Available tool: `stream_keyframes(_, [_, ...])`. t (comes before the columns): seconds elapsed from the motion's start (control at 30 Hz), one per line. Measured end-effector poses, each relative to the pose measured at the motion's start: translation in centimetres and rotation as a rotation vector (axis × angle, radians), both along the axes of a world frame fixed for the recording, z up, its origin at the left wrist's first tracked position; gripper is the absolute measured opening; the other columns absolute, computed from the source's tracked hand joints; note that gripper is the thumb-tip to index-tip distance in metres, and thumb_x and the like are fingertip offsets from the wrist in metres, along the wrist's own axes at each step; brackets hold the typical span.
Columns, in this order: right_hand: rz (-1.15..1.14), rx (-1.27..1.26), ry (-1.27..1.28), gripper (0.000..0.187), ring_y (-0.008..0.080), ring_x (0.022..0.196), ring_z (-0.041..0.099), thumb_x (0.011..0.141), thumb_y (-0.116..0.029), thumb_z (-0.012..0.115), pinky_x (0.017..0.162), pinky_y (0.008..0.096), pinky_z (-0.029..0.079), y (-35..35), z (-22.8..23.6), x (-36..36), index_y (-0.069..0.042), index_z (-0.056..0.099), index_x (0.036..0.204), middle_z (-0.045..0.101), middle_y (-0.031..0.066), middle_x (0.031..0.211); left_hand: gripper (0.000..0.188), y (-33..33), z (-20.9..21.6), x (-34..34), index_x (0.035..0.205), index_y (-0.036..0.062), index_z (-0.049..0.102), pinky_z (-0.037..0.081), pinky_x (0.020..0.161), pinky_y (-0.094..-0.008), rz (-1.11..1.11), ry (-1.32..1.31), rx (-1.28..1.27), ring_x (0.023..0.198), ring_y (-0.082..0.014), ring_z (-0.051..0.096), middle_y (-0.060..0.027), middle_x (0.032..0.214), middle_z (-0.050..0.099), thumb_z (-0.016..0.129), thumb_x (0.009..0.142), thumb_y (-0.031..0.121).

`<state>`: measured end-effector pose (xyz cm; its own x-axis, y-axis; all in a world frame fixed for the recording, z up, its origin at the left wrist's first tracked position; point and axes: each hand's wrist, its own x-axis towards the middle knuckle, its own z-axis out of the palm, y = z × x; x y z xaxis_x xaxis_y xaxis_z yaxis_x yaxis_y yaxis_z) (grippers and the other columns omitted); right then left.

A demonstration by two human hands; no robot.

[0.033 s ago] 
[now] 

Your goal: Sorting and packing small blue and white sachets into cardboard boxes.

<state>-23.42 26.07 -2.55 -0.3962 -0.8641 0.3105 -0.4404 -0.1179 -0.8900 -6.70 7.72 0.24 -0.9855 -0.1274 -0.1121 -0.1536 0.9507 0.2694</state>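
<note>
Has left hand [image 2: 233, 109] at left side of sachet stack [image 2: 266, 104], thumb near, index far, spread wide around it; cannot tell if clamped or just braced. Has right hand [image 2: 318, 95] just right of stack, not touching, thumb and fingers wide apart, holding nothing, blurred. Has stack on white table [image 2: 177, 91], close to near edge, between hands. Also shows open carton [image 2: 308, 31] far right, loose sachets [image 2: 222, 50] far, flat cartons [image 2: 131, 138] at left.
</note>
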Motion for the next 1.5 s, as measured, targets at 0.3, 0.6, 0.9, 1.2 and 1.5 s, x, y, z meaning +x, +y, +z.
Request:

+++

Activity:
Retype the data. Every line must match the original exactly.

Output for this task:
Available tool: `stream_keyframes(_, [_, ...])`. t (comes before the columns): seconds elapsed from the motion's start (control at 30 Hz), one per line. Measured end-effector poses, each relative to the pose measured at the motion's start: translation in centimetres and rotation as a rotation vector (axis × angle, radians), both along the axes of a world frame fixed for the recording, z up, its origin at the left wrist's first tracked position; gripper is the absolute measured opening; the other columns absolute, computed from the source's tracked hand joints; note that gripper is the thumb-tip to index-tip distance in metres, and thumb_x and the like are fingertip offsets from the wrist in metres, along the wrist's own axes at each step; brackets hold the typical span.
Columns, in this order: right_hand: rz (-1.15..1.14), rx (-1.27..1.26), ry (-1.27..1.28), gripper (0.000..0.187), ring_y (-0.008..0.080), ring_x (0.022..0.196), ring_z (-0.041..0.099), thumb_x (0.011..0.141), thumb_y (-0.116..0.029), thumb_z (-0.012..0.115), pinky_x (0.017..0.162), pinky_y (0.008..0.096), pinky_z (-0.029..0.079), y (-35..35), z (-22.8..23.6), x (-36..36), index_y (-0.069..0.042), index_z (-0.056..0.099), index_x (0.036..0.204), middle_z (-0.045..0.101), middle_y (-0.031..0.066), middle_x (0.031..0.211); left_hand: gripper (0.000..0.188), y (-33..33), z (-20.9..21.6), x (-34..34), index_x (0.035..0.205), index_y (-0.036..0.062), index_z (-0.049..0.102), pinky_z (-0.037..0.081), pinky_x (0.020..0.161), pinky_y (-0.094..-0.008), rz (-1.11..1.11), ry (-1.32..1.31), rx (-1.28..1.27), ring_x (0.023..0.198), ring_y (-0.082..0.014), ring_z (-0.051..0.096), middle_y (-0.060..0.027), middle_x (0.032..0.214), middle_z (-0.050..0.099), thumb_z (-0.016..0.129), thumb_x (0.009..0.142), thumb_y (-0.031..0.121).

`<state>`: measured end-effector pose (xyz cm; its own x-axis, y-axis; all in a world frame fixed for the recording, z up, its origin at the left wrist's first tracked position; point and axes: each hand's wrist, its own x-axis towards the middle knuckle, its own z-axis out of the palm, y = z × x; x y z xaxis_x xaxis_y xaxis_z yaxis_x yaxis_y yaxis_z) (grippers and the other columns omitted); right then left.

A demonstration by two human hands; no robot.

[0.033 s ago] 
[now] 

Your goal: Sorting and packing small blue and white sachets into cardboard boxes.

<state>-23.42 26.07 -2.55 -0.3962 -0.8641 0.3105 -0.4404 -0.1179 -0.8900 -6.70 7.72 0.24 -0.9855 -0.1274 -0.1121 -0.1536 0.9507 0.2694</state>
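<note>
Has left hand [image 2: 233, 109] at left side of sachet stack [image 2: 266, 104], thumb near, index far, spread wide around it; cannot tell if clamped or just braced. Has right hand [image 2: 318, 95] just right of stack, not touching, thumb and fingers wide apart, holding nothing, blurred. Has stack on white table [image 2: 177, 91], close to near edge, between hands. Also shows open carton [image 2: 308, 31] far right, loose sachets [image 2: 222, 50] far, flat cartons [image 2: 131, 138] at left.
</note>
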Motion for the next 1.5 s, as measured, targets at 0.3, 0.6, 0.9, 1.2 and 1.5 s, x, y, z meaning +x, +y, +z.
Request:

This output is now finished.